What is expected:
Look through the lines below and extract each one that contains "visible".

Data shown:
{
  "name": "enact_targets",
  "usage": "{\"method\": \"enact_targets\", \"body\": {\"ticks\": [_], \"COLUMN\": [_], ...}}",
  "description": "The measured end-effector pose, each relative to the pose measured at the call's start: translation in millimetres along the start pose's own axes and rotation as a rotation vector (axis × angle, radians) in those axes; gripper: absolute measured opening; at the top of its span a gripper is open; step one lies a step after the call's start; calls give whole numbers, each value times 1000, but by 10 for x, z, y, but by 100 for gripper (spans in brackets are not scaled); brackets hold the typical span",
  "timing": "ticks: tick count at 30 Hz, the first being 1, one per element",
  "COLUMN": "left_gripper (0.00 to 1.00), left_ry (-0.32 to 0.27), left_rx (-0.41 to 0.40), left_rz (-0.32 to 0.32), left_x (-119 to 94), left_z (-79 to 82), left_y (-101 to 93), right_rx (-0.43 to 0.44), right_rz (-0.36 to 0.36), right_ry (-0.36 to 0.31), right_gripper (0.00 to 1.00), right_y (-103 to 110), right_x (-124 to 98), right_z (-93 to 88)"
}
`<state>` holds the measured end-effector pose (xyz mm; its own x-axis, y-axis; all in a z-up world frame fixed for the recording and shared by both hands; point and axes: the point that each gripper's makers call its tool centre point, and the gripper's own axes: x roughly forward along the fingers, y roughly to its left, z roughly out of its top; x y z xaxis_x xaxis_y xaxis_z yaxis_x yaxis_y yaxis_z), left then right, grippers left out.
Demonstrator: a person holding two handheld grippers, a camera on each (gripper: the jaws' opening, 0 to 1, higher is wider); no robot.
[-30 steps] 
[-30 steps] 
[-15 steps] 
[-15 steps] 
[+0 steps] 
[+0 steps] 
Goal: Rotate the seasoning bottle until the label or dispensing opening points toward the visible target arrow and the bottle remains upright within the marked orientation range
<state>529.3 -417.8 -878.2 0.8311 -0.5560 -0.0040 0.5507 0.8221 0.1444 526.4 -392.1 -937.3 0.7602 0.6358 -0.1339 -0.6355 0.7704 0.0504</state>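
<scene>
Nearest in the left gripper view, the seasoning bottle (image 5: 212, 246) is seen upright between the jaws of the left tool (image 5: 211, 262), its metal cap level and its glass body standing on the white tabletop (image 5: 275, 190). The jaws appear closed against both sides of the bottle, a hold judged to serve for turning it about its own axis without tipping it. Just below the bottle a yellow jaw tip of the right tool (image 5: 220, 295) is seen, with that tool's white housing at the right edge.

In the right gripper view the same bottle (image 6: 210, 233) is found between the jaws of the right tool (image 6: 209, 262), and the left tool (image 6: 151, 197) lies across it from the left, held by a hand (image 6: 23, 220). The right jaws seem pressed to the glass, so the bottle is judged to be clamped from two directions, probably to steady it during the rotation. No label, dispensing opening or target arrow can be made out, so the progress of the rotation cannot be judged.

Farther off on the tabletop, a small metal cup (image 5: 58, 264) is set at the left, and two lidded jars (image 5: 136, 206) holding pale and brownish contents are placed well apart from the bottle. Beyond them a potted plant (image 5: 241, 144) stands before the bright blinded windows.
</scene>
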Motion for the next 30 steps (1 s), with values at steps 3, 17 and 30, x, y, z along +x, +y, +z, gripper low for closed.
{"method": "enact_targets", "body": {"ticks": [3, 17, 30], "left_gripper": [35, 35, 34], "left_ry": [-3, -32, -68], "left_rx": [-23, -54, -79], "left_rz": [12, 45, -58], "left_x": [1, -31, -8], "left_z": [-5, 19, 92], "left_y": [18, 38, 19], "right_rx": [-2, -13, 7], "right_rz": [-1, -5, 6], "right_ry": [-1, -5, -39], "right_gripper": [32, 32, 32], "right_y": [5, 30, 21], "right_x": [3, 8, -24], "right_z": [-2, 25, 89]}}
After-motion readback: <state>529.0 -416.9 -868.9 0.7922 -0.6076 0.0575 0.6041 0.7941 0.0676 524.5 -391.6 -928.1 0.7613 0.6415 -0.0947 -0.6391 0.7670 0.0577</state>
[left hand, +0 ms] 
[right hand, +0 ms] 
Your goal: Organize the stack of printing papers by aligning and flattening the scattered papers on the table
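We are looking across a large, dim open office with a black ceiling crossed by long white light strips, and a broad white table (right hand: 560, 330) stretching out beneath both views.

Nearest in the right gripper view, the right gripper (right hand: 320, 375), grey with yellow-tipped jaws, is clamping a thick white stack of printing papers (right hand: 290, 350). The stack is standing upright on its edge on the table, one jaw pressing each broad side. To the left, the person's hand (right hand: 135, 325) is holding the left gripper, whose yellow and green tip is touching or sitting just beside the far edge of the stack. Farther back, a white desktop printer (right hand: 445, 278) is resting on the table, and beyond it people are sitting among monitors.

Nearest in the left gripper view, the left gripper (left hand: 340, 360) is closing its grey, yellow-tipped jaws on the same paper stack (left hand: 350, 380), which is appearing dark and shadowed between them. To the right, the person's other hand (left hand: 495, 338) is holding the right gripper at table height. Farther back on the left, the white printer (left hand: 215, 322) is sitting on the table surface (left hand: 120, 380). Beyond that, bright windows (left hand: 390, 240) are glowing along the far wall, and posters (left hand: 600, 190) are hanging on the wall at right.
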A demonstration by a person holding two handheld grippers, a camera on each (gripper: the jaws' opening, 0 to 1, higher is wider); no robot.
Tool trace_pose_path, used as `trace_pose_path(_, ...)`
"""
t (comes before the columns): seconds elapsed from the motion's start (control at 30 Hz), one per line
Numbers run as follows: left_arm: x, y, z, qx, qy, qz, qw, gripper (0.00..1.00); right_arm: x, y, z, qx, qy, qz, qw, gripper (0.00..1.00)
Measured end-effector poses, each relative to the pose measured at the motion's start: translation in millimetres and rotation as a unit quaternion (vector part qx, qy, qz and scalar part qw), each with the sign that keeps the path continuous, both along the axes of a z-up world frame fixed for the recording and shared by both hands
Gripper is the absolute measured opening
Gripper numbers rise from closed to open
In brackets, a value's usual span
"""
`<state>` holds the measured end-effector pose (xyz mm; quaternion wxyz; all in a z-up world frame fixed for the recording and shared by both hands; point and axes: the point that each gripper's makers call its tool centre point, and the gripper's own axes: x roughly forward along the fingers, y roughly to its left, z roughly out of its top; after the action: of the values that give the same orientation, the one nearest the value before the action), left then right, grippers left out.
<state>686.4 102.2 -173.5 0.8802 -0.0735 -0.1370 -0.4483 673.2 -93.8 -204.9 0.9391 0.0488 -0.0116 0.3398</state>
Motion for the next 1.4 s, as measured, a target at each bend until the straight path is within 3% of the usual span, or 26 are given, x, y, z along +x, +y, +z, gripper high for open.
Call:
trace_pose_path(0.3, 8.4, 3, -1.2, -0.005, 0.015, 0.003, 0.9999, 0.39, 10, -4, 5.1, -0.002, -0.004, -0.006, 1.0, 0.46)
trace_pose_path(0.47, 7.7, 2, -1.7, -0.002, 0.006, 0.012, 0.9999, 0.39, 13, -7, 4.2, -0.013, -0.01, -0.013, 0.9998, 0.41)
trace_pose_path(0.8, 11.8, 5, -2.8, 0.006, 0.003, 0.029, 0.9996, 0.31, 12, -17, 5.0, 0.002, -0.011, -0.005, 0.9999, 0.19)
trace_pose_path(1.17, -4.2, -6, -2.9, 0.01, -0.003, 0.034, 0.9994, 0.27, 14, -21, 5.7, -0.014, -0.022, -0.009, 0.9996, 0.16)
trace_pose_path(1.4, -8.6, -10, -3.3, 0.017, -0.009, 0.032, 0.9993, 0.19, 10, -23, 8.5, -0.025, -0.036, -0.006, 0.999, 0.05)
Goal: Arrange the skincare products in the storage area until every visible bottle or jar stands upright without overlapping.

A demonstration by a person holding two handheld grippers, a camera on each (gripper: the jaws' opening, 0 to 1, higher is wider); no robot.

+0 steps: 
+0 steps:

Finished exercise:
Goal: Rotate the seasoning bottle until the label or dispensing opening points toward the visible target arrow and the bottle remains upright within the marked orientation range
Goal: Arrange the skincare products in the storage area until every visible bottle or jar stands upright without overlapping.

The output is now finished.